■ **Entries supplied**:

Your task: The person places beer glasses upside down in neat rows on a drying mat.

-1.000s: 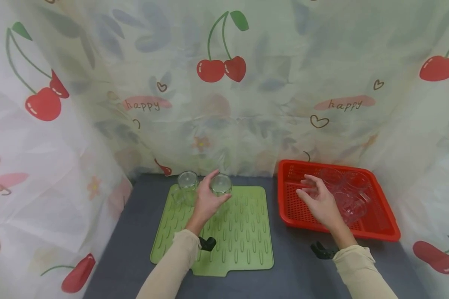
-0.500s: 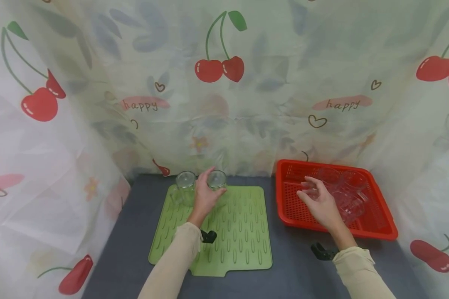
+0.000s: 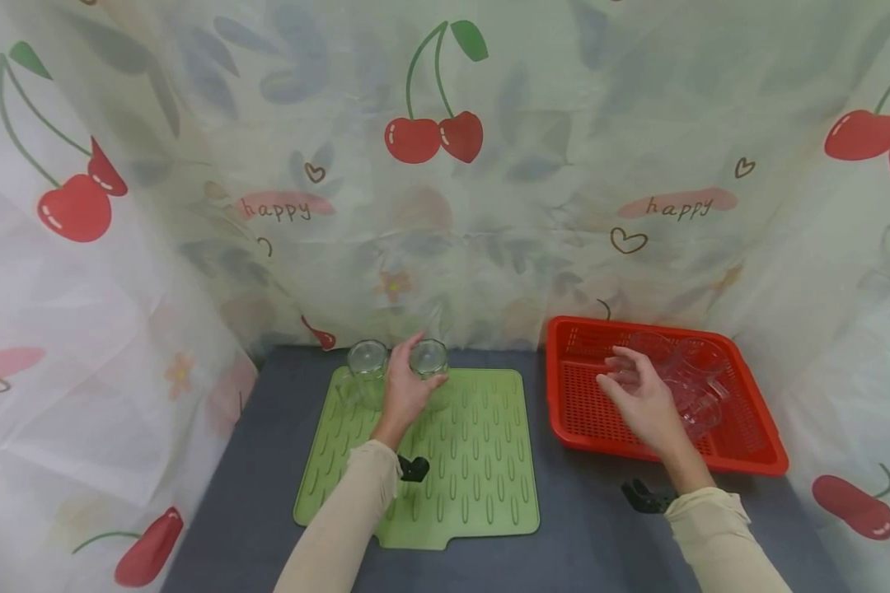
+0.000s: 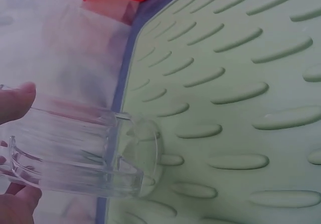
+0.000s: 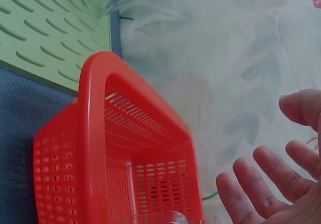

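Observation:
My left hand (image 3: 405, 394) grips an upside-down clear glass mug (image 3: 430, 357) near its base, thumb on one side and fingers on the other. In the left wrist view the mug's rim is down at the ridged green drying mat (image 4: 235, 133). A second glass mug (image 3: 368, 362) stands inverted just left of that hand, its handle to the left. My right hand (image 3: 647, 405) hovers over the red basket (image 3: 564, 432) with relaxed, slightly bent fingers and nothing in them. Several clear glasses (image 3: 703, 362) lie in the basket's right part, partly hidden by this hand.
The dark grey table (image 3: 578, 527) carries the mat at centre and the basket at right. A patterned curtain (image 3: 519, 272) closes off the back and both sides, close behind the mat and basket.
My left hand and the mug have shifted slightly left, then come almost to rest on the mat's far side. My right hand has moved a little right over the basket.

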`<move>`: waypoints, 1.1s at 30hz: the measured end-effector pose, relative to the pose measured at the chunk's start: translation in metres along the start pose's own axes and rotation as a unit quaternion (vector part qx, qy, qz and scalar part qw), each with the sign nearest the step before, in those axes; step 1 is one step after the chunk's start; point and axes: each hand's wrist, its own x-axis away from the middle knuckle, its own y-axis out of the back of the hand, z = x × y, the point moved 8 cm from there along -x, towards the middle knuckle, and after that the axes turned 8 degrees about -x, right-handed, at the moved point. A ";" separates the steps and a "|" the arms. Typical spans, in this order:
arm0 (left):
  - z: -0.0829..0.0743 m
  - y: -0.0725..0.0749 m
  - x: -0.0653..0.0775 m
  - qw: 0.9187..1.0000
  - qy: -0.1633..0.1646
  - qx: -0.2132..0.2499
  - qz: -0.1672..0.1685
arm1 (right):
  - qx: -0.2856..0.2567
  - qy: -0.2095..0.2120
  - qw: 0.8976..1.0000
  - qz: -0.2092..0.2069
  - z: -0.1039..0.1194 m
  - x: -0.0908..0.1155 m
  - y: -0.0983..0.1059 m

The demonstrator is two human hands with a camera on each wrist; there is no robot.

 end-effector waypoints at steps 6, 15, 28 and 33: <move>0.007 -0.004 -0.001 1.000 -0.002 -0.008 0.010 | 0.003 0.000 1.000 -0.005 -0.003 -0.001 0.004; 0.013 -0.008 -0.001 0.999 -0.010 -0.020 0.022 | 0.006 -0.005 1.000 -0.009 -0.003 -0.002 0.008; 0.009 -0.006 -0.003 1.000 -0.016 -0.017 -0.003 | 0.001 -0.013 1.000 -0.011 -0.005 0.000 0.015; 0.006 -0.007 -0.002 0.999 -0.015 -0.046 0.009 | 0.014 -0.021 0.999 -0.024 -0.005 -0.003 0.025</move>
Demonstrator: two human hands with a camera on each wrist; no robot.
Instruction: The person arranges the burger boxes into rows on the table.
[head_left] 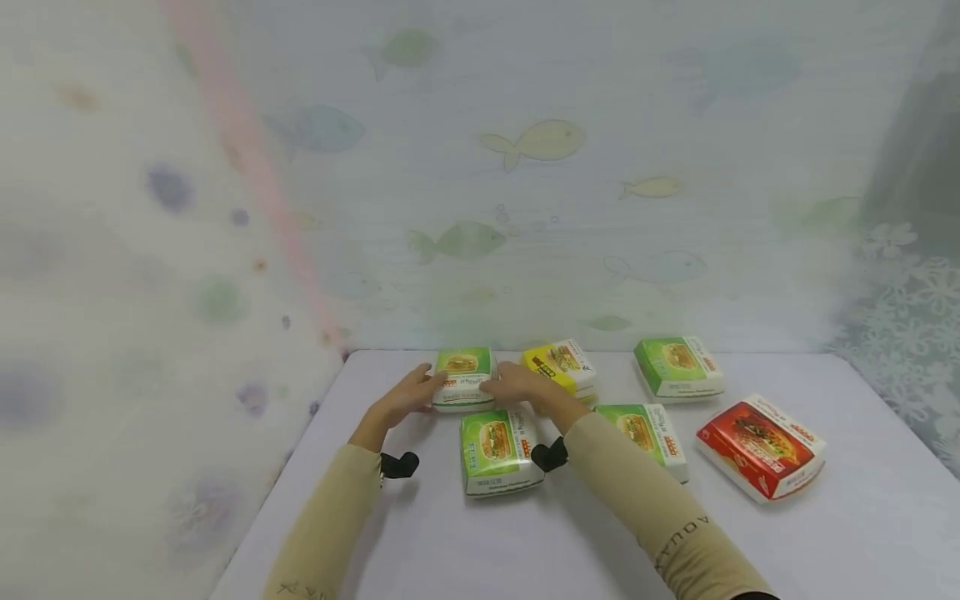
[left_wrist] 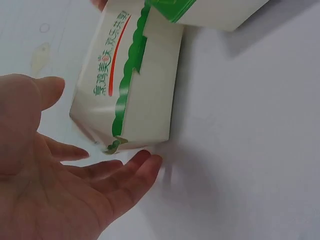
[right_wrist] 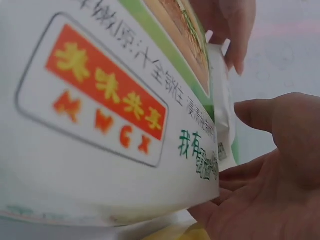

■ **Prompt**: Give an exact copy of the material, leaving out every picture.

■ **Exercise result**:
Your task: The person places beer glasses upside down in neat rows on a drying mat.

-1.000s: 
-0.500s: 
+0.000s: 
+0.000s: 
+0.000s: 

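Observation:
My left hand (image 3: 405, 394) grips an upside-down clear glass mug (image 3: 430, 357) near its base, thumb on one side and fingers on the other. In the left wrist view the mug's rim is down at the ridged green drying mat (image 4: 235, 133). A second glass mug (image 3: 368, 362) stands inverted just left of that hand, its handle to the left. My right hand (image 3: 647, 405) hovers over the red basket (image 3: 564, 432) with relaxed, slightly bent fingers and nothing in them. Several clear glasses (image 3: 703, 362) lie in the basket's right part, partly hidden by this hand.
The dark grey table (image 3: 578, 527) carries the mat at centre and the basket at right. A patterned curtain (image 3: 519, 272) closes off the back and both sides, close behind the mat and basket.
My left hand and the mug have shifted slightly left, then come almost to rest on the mat's far side. My right hand has moved a little right over the basket.
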
`<move>`: waypoints, 1.1s at 30hz: the measured end-effector pose, relative to the pose measured at the chunk's start: translation in metres along the start pose's own axes and rotation as a unit quaternion (vector part qx, qy, qz and scalar part qw), each with the sign nearest the step before, in those axes; step 1 is one step after the chunk's start; point and axes: each hand's wrist, its own x-axis away from the middle knuckle, its own y-axis out of the back of the hand, z = x × y, the point moved 8 cm from there along -x, towards the middle knuckle, and after that the axes turned 8 degrees about -x, right-handed, at the moved point. A ";" separates the steps and a "|" the arms. Typical spans, in this order:
arm0 (left):
  - z: -0.0829..0.0743 m
  - y: -0.0725..0.0749 m
  - x: -0.0653..0.0775 m
  - qw: 0.9187..1.0000
  - qy: -0.1633..0.1646
  - qx: -0.2132..0.2499
  - qz: -0.1672..0.1685
arm1 (right):
  - qx: -0.2856..0.2567
  - qy: -0.2095..0.2120
  - qw: 0.8976..1.0000
  - qz: -0.2092..0.2069
  - z: -0.1039..0.1194 m
  - x: -0.0908..0.1155 m
  - y: -0.0983..0.1059 m

The demonstrator is two human hands with a camera on each wrist; there is no robot.

 end-effector waypoints at steps 6, 15, 28 and 33: <move>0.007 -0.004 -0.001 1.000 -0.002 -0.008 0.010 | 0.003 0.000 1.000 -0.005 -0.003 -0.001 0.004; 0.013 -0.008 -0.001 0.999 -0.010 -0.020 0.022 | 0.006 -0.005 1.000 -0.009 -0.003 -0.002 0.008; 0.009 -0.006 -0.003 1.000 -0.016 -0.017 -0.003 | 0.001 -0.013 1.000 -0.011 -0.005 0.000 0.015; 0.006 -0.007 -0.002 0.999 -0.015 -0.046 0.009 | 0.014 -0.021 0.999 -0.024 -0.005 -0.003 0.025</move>
Demonstrator: two human hands with a camera on each wrist; no robot.
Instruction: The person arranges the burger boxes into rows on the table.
[head_left] 
[left_wrist] 
[right_wrist] 

This answer is now finished.